Intercountry Adoption


Country Information

South Korea (Republic of Korea)

South Korea
Republic of Korea
Exercise normal precautions in South Korea.

Exercise normal precautions in South Korea. 

Read the Safety and Security section on the country information page.

If you decide to travel to South Korea:

Hague Convention Participation
Hague Adoption Convention Country?
Hague Convention Information

The Republic of Korea (South Korea) is not party to the Hague Convention on Protection of Children and Co-operation in Respect of Intercountry Adoption (Hague Adoption Convention). Therefore, when the Hague Adoption Convention entered into force for the United States on April 1, 2008, intercountry adoption processing for South Korea did not change.

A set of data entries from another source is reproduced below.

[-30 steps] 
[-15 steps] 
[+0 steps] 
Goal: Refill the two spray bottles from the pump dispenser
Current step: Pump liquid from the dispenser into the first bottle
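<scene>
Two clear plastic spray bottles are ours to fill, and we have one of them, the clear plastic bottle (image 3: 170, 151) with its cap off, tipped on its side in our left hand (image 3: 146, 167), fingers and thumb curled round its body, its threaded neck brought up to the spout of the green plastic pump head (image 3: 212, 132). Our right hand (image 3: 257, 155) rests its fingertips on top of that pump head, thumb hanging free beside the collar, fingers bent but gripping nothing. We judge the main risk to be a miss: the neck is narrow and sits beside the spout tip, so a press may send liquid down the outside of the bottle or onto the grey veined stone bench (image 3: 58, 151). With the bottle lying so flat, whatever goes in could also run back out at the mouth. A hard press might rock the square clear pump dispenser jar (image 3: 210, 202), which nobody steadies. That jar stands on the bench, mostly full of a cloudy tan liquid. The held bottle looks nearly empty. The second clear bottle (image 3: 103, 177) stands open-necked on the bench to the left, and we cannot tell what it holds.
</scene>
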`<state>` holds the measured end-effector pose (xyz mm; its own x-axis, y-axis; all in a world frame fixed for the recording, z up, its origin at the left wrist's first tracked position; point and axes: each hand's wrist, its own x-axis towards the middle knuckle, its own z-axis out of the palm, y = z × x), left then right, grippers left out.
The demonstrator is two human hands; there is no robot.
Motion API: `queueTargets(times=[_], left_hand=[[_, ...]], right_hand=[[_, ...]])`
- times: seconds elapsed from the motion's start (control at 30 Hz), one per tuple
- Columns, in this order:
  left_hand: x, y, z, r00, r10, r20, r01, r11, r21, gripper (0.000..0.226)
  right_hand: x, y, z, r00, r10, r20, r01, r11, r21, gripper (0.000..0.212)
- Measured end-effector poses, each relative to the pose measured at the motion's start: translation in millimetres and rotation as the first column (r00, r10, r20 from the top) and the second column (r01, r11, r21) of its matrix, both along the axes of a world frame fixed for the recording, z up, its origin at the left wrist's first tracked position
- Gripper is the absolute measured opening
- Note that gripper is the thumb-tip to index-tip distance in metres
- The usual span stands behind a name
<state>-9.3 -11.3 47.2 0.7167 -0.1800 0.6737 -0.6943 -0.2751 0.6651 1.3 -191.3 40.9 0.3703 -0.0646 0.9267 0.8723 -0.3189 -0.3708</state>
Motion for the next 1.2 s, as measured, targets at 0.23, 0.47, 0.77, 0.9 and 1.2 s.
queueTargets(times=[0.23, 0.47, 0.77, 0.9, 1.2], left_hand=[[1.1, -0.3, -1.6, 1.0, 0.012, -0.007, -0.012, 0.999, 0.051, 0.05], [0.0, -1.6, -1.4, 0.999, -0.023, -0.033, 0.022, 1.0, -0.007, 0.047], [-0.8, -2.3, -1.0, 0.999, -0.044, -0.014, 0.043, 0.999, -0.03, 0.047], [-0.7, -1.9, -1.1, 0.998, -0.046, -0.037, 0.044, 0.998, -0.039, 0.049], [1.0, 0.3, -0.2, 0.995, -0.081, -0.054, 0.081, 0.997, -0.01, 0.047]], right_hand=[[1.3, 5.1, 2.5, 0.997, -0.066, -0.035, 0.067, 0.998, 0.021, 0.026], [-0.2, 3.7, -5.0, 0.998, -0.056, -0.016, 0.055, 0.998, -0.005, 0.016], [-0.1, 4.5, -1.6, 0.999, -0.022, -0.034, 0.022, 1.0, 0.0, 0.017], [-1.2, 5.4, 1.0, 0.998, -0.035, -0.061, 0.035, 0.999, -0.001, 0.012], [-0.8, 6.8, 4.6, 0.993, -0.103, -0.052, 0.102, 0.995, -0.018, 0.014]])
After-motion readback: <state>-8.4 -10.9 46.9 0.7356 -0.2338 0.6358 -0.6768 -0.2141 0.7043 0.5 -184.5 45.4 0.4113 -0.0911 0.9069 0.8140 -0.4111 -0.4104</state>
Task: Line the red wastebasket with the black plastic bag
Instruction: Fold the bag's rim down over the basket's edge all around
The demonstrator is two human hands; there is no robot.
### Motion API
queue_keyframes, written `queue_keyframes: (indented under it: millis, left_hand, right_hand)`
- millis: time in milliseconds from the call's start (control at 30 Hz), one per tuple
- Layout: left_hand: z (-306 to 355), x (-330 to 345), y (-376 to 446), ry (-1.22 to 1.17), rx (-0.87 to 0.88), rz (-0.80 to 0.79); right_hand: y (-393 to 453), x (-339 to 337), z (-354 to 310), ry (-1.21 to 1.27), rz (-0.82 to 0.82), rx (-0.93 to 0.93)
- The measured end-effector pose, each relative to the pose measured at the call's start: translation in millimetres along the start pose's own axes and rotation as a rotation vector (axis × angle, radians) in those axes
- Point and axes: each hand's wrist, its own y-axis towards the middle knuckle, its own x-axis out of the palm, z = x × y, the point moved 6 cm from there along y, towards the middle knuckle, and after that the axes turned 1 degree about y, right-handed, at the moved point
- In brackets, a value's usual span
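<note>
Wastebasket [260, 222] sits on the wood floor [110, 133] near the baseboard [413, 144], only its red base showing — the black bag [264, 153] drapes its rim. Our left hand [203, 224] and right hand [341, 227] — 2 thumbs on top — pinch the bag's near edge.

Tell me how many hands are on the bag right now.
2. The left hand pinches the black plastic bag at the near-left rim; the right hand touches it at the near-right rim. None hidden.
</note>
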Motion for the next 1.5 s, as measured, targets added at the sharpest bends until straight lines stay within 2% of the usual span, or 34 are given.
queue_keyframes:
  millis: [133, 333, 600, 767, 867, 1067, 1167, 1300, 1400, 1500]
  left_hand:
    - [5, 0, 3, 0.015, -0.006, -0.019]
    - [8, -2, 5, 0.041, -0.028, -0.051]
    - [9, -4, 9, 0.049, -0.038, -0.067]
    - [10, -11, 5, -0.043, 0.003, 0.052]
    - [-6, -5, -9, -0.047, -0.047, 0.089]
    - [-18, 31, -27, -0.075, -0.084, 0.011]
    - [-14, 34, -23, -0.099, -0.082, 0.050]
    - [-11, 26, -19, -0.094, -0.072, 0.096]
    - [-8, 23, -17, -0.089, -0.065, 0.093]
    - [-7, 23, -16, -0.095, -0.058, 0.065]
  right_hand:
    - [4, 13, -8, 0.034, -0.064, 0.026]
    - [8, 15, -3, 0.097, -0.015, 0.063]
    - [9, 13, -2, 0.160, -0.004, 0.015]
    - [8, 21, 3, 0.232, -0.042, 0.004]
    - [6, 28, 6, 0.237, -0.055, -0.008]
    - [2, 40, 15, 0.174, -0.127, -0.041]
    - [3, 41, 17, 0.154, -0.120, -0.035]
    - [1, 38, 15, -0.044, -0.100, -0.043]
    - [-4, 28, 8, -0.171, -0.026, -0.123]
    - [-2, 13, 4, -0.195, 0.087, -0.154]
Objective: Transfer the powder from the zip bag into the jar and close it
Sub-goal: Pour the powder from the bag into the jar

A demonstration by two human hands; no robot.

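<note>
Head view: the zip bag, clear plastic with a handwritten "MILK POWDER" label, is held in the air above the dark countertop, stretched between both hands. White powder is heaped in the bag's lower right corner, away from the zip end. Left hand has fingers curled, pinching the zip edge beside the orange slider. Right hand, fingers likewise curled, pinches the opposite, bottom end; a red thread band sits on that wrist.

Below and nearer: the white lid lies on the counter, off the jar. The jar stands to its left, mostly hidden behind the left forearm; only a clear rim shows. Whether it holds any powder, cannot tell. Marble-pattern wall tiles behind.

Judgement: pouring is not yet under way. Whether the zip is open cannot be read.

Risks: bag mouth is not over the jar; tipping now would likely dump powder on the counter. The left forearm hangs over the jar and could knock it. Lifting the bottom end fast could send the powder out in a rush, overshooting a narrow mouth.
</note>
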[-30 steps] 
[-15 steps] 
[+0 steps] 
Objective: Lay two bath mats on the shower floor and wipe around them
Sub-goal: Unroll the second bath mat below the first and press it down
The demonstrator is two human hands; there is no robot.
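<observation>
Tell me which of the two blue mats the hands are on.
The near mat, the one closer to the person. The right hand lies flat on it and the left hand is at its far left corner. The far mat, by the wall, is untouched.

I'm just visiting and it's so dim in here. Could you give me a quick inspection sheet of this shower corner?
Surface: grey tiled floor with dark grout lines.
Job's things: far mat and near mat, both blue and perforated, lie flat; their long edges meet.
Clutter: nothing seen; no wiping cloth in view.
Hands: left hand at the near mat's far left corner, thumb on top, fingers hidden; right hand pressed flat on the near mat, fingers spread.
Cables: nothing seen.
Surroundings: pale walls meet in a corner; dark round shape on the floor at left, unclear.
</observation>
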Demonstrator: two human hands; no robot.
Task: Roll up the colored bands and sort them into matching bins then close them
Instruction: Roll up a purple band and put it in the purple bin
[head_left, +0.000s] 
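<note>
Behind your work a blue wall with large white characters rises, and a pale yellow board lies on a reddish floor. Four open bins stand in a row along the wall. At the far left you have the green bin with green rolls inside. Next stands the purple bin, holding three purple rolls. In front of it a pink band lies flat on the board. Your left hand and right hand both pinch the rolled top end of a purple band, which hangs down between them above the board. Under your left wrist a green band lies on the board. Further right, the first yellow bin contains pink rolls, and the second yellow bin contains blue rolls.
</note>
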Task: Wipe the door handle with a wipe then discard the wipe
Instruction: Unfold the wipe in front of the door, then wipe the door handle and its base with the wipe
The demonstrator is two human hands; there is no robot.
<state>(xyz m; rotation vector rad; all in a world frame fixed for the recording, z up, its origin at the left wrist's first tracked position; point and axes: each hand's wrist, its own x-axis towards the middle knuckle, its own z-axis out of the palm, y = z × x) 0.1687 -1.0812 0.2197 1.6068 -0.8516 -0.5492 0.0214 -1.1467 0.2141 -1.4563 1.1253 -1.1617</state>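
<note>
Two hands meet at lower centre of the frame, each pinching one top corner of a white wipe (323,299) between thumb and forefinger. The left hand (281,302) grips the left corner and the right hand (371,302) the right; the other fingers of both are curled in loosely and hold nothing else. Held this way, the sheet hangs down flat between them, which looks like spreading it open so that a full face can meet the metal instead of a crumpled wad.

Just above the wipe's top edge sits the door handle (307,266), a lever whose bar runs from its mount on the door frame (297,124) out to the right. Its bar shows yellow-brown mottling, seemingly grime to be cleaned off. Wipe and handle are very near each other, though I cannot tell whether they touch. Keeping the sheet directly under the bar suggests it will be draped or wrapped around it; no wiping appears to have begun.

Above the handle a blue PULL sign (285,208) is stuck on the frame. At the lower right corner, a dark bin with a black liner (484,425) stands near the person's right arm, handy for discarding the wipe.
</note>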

South Korea's law requires the use of an adoption agency for the overseas adoption of all Korean orphans, and requires that such agencies are authorized by The Ministry for Health, Welfare and Family Affairs. Please see the list of approved agencies in the "Contact Information" section of this website. More information is provided on each individual website regarding their counterpart agencies in the United States.

Please Note: U.S. citizens who are considering adoption in South Korea should be aware that the Korean government has expressed its intent to reduce the need for intercountry adoptions by encouraging domestic adoption of Korean orphans. In support of this policy, South Korea has established specific international adoption quotas that are currently being reduced each year. When an adoption agency reaches its quota, an agency is unable to submit emigration applications to the Korean government on behalf of a specific child. Prospective adoptive parents should consult carefully with their adoption service provider pertaining to quotas provided to each agency and current Korean adoption processing times. For important updates please visit U.S. Embassy Seoul's website.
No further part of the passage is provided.